§ **Records provided**:
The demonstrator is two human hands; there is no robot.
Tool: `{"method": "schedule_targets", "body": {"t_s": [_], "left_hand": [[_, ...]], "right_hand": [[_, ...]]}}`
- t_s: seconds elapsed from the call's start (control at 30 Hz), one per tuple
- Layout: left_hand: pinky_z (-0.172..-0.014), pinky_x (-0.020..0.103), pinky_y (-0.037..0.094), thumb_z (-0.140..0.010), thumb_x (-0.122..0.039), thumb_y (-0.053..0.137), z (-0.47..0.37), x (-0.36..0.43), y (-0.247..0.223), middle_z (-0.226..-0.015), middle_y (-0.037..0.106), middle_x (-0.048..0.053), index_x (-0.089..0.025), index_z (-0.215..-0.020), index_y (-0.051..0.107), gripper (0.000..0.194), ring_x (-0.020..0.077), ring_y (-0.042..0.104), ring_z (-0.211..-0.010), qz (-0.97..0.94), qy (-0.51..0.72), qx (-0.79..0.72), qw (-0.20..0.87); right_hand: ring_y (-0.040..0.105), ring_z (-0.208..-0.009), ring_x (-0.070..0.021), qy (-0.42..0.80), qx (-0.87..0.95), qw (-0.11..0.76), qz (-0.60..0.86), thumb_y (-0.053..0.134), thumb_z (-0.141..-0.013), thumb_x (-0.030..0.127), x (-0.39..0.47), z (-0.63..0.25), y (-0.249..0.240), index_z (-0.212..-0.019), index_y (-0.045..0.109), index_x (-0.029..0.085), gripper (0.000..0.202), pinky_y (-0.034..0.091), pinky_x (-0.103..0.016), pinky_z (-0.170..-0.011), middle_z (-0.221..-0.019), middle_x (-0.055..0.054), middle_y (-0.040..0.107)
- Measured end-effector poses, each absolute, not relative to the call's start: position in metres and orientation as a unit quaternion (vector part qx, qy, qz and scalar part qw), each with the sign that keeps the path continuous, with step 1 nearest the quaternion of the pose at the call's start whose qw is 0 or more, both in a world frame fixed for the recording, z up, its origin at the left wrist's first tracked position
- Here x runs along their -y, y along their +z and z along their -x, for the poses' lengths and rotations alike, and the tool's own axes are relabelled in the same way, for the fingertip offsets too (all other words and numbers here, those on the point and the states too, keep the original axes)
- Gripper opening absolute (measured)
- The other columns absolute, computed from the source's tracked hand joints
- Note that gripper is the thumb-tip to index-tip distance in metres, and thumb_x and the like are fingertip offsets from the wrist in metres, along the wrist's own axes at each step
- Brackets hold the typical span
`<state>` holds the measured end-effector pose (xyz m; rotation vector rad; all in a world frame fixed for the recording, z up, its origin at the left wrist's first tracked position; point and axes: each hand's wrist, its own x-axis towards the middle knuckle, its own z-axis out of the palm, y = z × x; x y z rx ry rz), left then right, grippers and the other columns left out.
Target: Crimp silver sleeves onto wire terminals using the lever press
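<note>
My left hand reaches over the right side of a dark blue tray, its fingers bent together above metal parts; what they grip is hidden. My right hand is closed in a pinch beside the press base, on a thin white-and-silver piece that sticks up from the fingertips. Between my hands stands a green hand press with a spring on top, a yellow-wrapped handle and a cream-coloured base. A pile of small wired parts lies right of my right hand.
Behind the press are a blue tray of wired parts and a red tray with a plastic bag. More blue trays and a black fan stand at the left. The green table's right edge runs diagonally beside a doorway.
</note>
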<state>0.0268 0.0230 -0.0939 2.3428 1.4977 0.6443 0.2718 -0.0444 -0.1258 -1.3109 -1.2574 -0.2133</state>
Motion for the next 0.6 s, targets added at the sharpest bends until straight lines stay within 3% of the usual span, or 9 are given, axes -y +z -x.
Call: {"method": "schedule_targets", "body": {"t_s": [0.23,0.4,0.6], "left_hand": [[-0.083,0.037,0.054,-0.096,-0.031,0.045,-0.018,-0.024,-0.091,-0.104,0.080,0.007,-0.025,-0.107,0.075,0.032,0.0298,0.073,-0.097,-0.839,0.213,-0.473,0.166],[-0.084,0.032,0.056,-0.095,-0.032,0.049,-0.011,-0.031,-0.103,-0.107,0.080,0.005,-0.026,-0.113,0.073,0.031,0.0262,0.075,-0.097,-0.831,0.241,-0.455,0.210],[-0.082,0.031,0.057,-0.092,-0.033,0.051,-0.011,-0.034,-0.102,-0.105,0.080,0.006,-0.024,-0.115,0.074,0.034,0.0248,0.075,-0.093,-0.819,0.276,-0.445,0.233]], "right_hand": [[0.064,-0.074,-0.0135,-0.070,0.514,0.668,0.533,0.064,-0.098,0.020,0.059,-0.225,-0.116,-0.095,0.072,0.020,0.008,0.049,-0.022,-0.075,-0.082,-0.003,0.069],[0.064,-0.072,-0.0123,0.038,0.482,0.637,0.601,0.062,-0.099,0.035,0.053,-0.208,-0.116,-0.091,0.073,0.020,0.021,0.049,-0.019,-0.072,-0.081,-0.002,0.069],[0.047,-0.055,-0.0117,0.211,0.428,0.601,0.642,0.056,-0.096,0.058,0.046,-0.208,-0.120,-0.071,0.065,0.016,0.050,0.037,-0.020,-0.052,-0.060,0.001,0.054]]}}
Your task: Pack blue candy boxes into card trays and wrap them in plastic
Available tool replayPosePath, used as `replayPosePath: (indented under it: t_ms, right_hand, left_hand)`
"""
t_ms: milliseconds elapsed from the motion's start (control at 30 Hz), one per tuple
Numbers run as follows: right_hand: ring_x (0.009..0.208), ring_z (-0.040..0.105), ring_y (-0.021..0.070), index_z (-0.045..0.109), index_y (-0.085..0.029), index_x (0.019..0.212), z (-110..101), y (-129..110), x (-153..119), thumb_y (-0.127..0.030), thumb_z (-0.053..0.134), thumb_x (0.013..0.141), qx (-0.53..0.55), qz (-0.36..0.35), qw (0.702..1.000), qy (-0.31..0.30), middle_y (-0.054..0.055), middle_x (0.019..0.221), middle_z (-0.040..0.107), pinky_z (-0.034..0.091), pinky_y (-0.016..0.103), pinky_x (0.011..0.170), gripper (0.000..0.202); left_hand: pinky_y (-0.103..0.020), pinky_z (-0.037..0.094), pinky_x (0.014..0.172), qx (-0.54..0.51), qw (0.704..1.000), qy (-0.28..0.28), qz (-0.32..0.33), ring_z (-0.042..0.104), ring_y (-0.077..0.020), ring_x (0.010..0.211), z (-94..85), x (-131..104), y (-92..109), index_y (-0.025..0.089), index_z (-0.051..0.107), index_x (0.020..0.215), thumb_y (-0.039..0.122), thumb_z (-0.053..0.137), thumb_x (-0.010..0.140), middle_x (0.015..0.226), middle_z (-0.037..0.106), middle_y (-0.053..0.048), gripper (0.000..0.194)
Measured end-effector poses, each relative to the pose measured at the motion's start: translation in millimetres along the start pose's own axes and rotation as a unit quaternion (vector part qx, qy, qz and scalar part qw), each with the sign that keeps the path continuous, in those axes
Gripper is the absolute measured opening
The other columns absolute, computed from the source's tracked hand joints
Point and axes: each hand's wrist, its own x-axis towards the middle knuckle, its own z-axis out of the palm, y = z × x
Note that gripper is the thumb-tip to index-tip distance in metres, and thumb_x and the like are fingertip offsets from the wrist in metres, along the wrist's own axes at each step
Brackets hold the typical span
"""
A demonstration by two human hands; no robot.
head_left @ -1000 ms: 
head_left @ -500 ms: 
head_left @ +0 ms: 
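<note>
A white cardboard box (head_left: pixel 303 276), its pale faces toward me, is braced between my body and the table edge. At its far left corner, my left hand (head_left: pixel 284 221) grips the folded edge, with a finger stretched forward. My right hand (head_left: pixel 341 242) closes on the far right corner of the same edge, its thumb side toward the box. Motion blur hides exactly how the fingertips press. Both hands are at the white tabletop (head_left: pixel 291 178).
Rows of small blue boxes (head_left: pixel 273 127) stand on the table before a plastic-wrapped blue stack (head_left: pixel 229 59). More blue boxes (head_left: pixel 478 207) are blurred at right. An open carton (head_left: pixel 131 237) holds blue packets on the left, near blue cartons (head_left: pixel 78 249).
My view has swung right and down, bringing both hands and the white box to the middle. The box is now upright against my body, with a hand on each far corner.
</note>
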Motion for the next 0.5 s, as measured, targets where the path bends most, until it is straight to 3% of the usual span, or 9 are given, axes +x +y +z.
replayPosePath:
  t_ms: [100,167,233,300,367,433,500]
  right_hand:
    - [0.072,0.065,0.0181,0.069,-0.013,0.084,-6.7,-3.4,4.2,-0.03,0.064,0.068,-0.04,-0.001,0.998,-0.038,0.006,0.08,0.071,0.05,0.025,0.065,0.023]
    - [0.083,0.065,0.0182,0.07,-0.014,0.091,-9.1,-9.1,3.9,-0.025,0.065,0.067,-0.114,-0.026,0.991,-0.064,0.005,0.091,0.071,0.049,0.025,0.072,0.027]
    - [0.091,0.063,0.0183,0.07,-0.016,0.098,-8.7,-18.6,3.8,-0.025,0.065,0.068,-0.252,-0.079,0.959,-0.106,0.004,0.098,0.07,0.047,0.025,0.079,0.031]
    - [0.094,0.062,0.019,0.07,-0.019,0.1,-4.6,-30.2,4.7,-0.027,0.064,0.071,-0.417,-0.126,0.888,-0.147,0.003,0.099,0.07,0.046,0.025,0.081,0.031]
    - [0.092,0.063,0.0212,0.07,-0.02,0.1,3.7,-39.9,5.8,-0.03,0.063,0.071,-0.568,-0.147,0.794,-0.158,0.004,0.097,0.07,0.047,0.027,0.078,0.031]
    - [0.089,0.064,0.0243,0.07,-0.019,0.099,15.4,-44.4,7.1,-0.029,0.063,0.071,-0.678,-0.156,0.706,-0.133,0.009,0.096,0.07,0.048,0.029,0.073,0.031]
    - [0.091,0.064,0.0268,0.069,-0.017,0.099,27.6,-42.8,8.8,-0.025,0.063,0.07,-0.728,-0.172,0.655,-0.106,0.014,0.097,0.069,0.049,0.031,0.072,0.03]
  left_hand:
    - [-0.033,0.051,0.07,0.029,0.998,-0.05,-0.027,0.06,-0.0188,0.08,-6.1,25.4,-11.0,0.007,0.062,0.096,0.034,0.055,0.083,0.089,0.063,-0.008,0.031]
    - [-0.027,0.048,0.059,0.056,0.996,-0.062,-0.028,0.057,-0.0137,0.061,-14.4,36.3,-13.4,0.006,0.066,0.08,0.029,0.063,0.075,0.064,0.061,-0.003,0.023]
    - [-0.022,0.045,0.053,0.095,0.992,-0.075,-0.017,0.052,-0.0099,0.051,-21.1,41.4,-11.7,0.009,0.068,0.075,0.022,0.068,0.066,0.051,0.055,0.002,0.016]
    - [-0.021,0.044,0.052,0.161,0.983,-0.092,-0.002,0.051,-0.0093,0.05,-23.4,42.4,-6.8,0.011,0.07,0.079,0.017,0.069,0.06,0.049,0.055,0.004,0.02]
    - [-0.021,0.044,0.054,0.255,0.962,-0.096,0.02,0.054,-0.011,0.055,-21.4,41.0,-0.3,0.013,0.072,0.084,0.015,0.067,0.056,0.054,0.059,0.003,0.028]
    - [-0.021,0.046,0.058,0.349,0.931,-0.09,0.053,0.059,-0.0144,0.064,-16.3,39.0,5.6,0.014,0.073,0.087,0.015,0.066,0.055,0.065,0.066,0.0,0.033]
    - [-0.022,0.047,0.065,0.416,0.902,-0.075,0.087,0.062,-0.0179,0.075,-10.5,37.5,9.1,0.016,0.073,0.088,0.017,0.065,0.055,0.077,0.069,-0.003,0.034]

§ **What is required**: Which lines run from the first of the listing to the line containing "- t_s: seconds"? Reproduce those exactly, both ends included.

§ **Exercise answer**:
The demonstrator is two human hands; there is no robot.
Tool: `{"method": "schedule_targets", "body": {"t_s": [_], "left_hand": [[_, ...]], "right_hand": [[_, ...]]}}`
- t_s: seconds elapsed from the call's start (control at 30 Hz), one per tuple

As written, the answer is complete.